▸ **Problem details**
Until the line containing "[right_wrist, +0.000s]" has been reproduced, keep reproducing each line of the material below exactly, starting with the first.

▸ **Material provided**
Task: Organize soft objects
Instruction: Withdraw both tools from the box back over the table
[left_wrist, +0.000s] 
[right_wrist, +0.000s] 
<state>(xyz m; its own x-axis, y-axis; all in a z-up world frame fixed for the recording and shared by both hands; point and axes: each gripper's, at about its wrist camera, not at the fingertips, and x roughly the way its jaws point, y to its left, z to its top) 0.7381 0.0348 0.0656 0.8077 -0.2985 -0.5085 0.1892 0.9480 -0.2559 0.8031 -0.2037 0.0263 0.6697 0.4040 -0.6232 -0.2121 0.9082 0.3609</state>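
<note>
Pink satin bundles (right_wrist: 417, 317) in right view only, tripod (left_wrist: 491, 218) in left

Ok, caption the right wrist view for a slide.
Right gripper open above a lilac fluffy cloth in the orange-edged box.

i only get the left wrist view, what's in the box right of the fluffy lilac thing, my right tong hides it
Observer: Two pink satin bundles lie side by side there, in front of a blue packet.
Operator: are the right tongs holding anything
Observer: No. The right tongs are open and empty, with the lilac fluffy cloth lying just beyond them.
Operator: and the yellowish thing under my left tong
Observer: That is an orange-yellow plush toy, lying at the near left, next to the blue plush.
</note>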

▸ **Solution for this problem**
Task: Organize soft objects
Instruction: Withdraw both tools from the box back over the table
[left_wrist, +0.000s] 
[right_wrist, +0.000s] 

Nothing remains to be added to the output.